**SUPPLIED DATA:**

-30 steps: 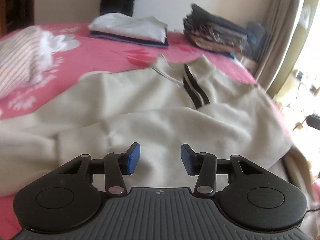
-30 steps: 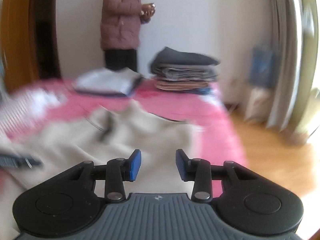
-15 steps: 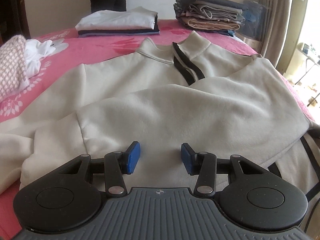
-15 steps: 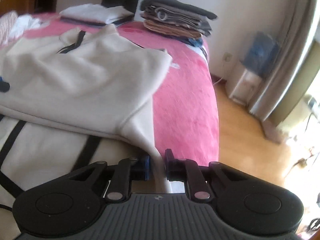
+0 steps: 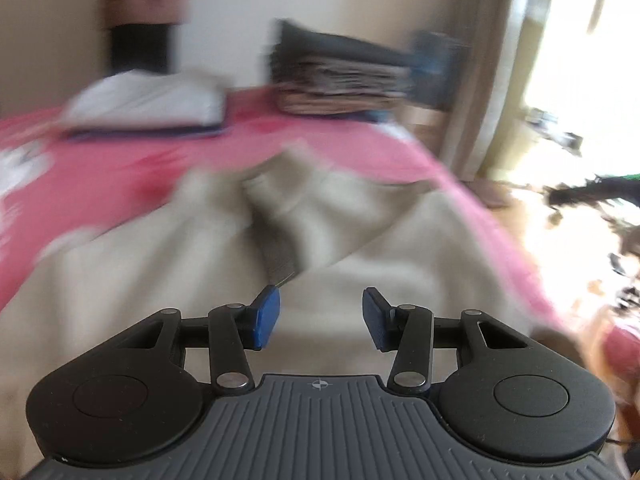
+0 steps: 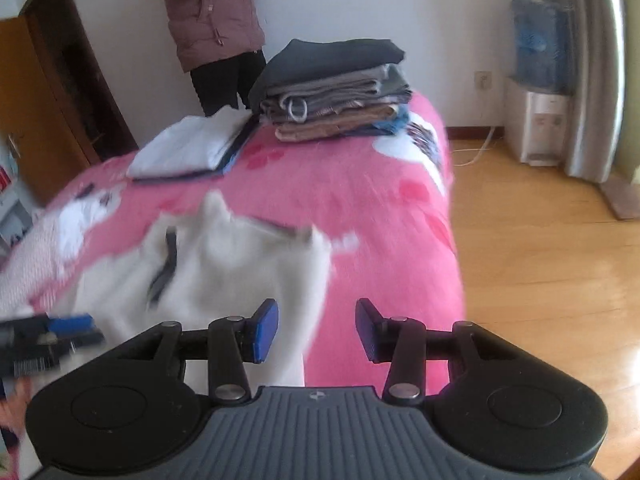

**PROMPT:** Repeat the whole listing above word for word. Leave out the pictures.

**WRITTEN ANSWER:**
-30 steps: 
-30 steps: 
-15 steps: 
-15 steps: 
+0 steps: 
+0 steps: 

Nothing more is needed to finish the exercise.